I'm stunned. What exactly is the liturgical symbolism of that? "Come not near me?" Or is just that he doesn't see a problem with breaking up the service to slather on a little gel? My liturgically-minded priest would have a conniption, before or after she laughed her head off!

I gotta say, the mind boggles.

Sue said...

I have a colleague whose entire congregation is elderly. I mean everyone. And most of the time they are either ill or could easily become ill.

She did have some concern about communion, as they had been serving by intinction. So she included in the liturgy a ritual of handwashing, where she speaks of servant-hood and refers to Jesus washing the feet of his disciples.

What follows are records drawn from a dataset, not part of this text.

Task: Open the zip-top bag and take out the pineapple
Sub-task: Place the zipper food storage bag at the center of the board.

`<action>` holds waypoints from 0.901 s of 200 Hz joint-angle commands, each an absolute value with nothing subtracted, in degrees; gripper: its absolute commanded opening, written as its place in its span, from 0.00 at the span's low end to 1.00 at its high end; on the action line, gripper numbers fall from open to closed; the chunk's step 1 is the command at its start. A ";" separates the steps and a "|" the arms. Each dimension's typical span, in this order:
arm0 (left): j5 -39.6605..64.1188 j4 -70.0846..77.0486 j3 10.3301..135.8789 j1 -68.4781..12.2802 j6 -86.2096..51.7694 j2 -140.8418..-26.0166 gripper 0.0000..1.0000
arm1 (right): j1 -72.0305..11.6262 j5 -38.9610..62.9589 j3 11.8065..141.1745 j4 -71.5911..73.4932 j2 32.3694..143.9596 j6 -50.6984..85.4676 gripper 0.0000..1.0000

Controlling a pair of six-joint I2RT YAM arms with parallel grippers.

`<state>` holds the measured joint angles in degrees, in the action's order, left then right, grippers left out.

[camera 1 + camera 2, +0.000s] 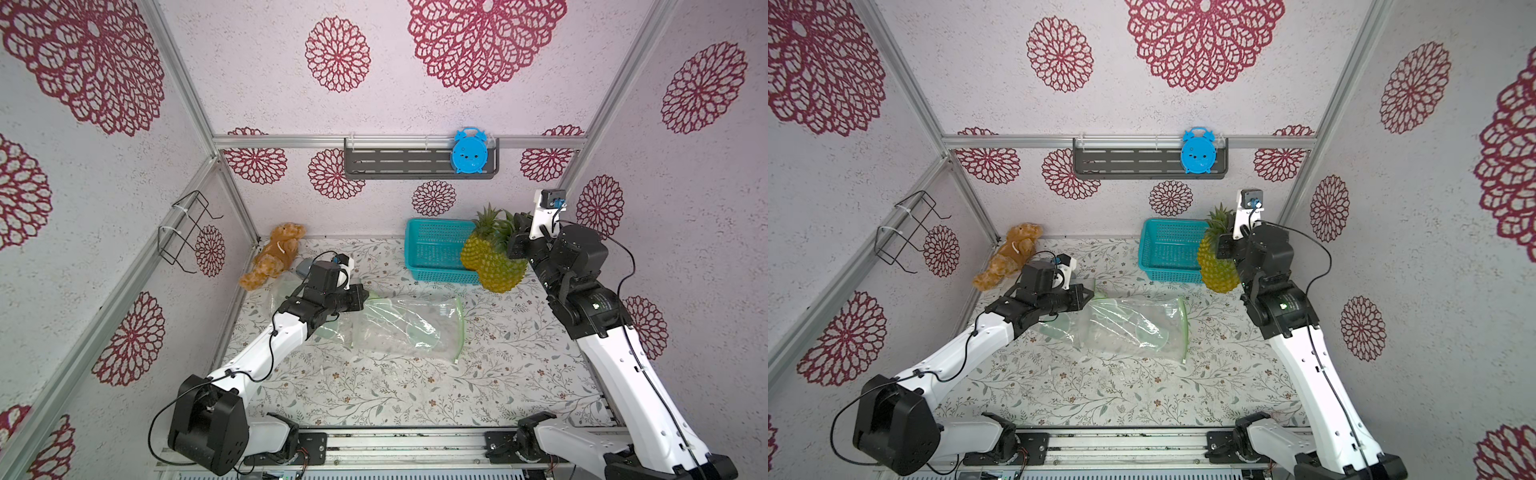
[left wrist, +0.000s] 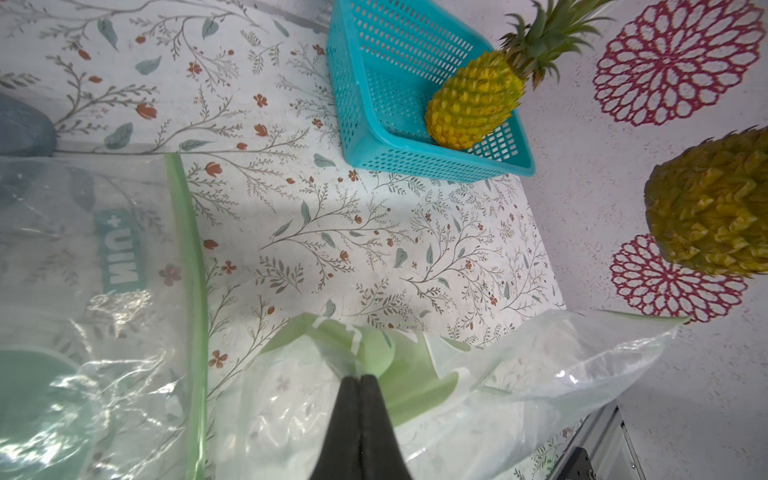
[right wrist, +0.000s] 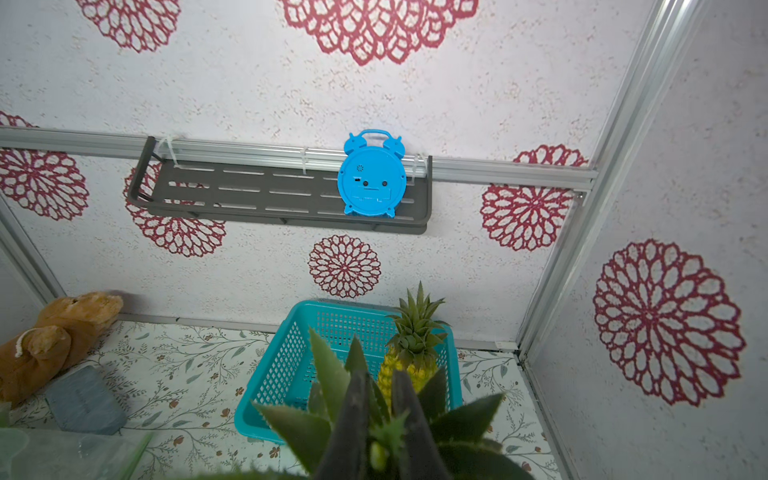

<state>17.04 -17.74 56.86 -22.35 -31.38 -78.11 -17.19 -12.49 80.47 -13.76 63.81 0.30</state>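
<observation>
right wrist view: right claw [image 3: 380, 376] clamped on the leafy top of the pineapple, fingers [image 3: 353, 415] either side of the leaves. fruit body is out of that view. left wrist view gives the body: pineapple [image 2: 706, 208] out of the bag, looks lifted off the worktop [image 2: 332, 232], near the blue basket [image 2: 415, 158]. same view shows left claw [image 2: 360, 377] jaws together, pinching a fold of the clear bag [image 2: 540, 374]. green zip strip [image 2: 193, 270] runs along another part of the plastic. second pineapple [image 2: 473, 108] leans in the basket, also seen in right wrist view [image 3: 409, 368].

in a top view the two fruits sit close, pineapple [image 1: 500, 272] in front of second pineapple [image 1: 473, 249]. in a top view the right arm [image 1: 1266, 257] covers the leaves and the fruits overlap, can't split them. both top views: bag [image 1: 407, 328] lies crumpled mid worktop, left arm [image 1: 291, 328] covers its end.

around: teddy bear [image 1: 274, 255] in back corner, grey-blue block [image 3: 83, 401] beside it, blue clock [image 1: 469, 151] on wall shelf [image 1: 395, 164], wire rack [image 1: 187, 232] on side wall.
</observation>
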 commanded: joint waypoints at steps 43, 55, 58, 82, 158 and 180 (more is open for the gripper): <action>14.90 -17.13 58.80 -21.81 -32.36 -83.36 0.15 | -10.12 4.74 80.69 1.21 69.38 8.55 0.00; 14.56 -16.94 58.97 -21.80 -32.39 -83.58 0.21 | -9.00 7.55 80.41 3.23 71.06 9.90 0.00; 14.44 -16.92 59.04 -21.80 -32.35 -83.58 0.24 | -8.73 8.21 80.41 3.82 71.50 10.29 0.00; 13.13 -17.08 58.94 -21.77 -32.44 -82.77 0.41 | -7.14 13.16 80.25 8.05 75.04 12.68 0.00; 9.34 -16.95 55.24 -21.54 -31.27 -75.22 0.59 | -5.19 22.02 80.20 24.67 85.90 20.29 0.00; 8.57 -16.84 53.81 -21.45 -30.61 -72.70 0.59 | -4.93 23.62 81.55 29.65 89.74 23.82 0.00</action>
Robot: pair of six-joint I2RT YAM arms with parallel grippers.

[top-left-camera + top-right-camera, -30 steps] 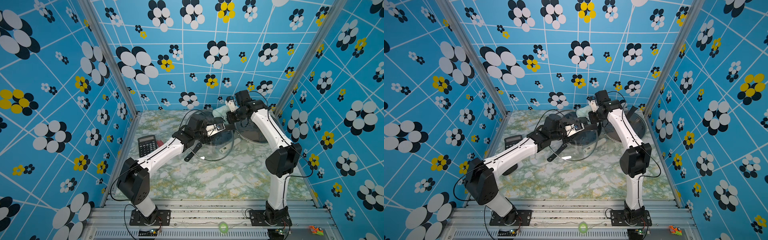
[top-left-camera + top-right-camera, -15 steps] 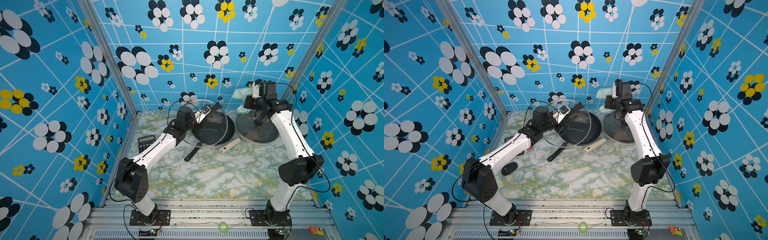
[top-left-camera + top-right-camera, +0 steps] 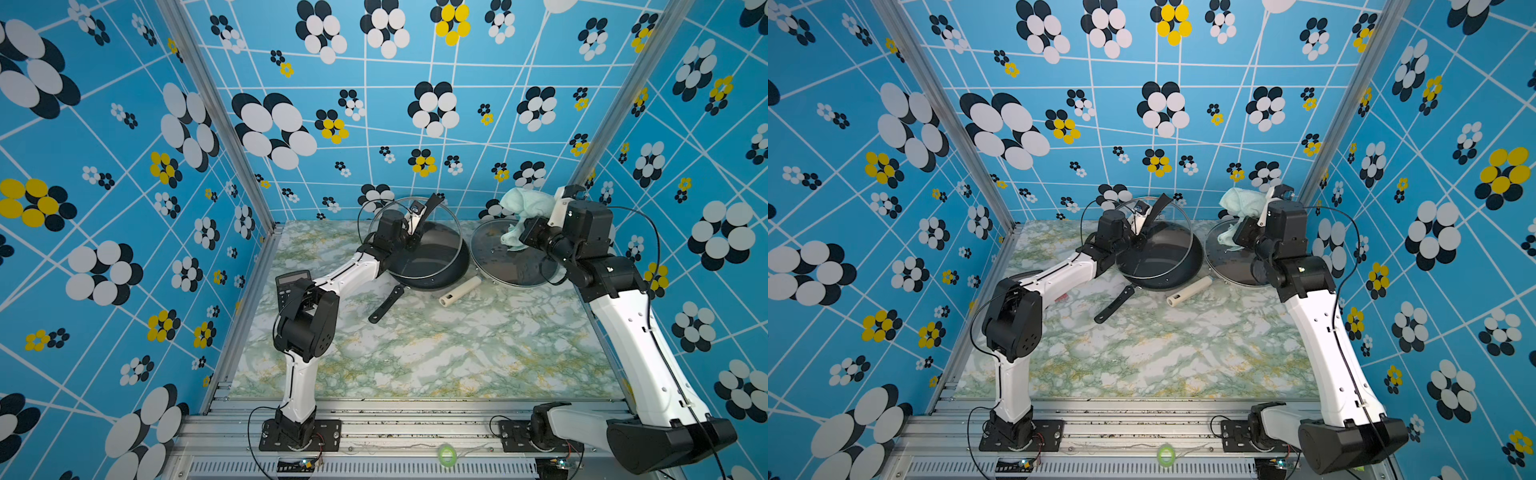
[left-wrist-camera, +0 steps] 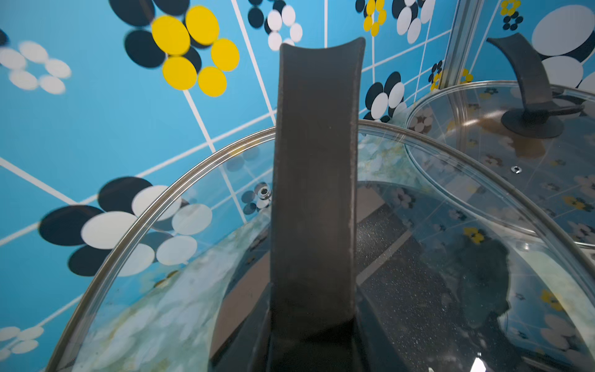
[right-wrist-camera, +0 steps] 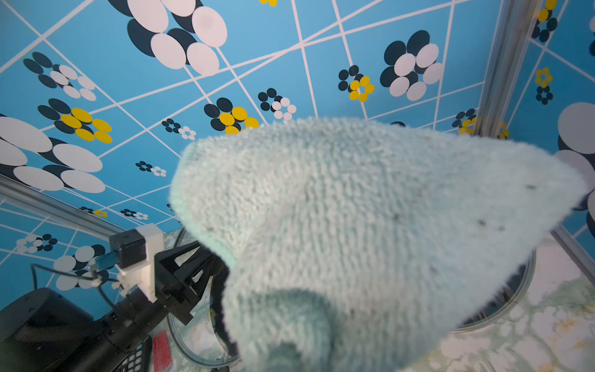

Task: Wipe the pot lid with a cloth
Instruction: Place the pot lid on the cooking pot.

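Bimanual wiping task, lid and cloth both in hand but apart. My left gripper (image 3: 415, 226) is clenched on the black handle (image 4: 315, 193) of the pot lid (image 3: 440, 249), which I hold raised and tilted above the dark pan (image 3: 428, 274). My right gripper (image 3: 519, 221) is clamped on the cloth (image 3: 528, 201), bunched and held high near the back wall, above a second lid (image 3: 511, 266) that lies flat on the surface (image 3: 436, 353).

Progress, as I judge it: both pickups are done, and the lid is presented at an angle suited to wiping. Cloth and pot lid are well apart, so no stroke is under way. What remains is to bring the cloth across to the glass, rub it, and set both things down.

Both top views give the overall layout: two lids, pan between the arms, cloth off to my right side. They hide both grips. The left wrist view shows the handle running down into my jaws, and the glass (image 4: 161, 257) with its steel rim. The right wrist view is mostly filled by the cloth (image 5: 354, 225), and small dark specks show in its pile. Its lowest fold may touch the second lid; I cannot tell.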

As this liturgy is happening, she is washing the leading elder's hands, and then she/he washes hers in a bowl that is set off to the side of the communion table.

Takes care of any germy concerns and stands up theologically too. I've never tried it, but it is a nice liturgy.

Gord said...

LAst tiem we had communion (WorldWide Communion Sunday) I was fighting a heavy cold. So during the hymn immediately preceding communion I, as unobtrusively as possible, used sanitizer on my hands.

Also, when I am ill I will use it before shaking hands at the door (and again after coughing/sneezing during that period). Just as a precaution. But only when I am ill.

Sophia said...

I'm with Anna on this one - I'm absolutely STUNNED!

Guess he should avoid my home OR my internship congregations, where we share a common chalice (as most Episcopalians do.) Also, the celebrant washes her hands, but only ceremonially - and this is AFTER exchanging the Peace with the entire congregation!

That's really interesting about communion tokens. I never knew that before.

Gord said...

Actually studies have shown that common cup, when used with alchohol containing wine and wiped after each use (with a cloth that is folded and/or turned between wipings) is less "infectious" than intinction. Invariably with intinction (or rip and dip) fingers touch the liquid and hands are the worst for passing stuff on.

Purechristianithink said...

This pastor seemed to think it was important to visibly disinfect before communion to reassure the congregation that all was safe and hygenic. I'm not serving a congregation as of last month, am I missing something? Are church boards all abuzz with concern about Killer Flus?

susan said...

It is an issue for some of the elderly folks, and I've known of churches to find a tasteful dispenser the equivalent of other liturgical church's pitchers for washing with water. At one church I served, the senior pastor kept baby wipes in a plastic baggie under the altar cloth and we wiped our hands with them. I had to suppress a giggle every time we used the liturgical baby wipe. I tend to be more amused than appalled at such things because God's grace overcomes.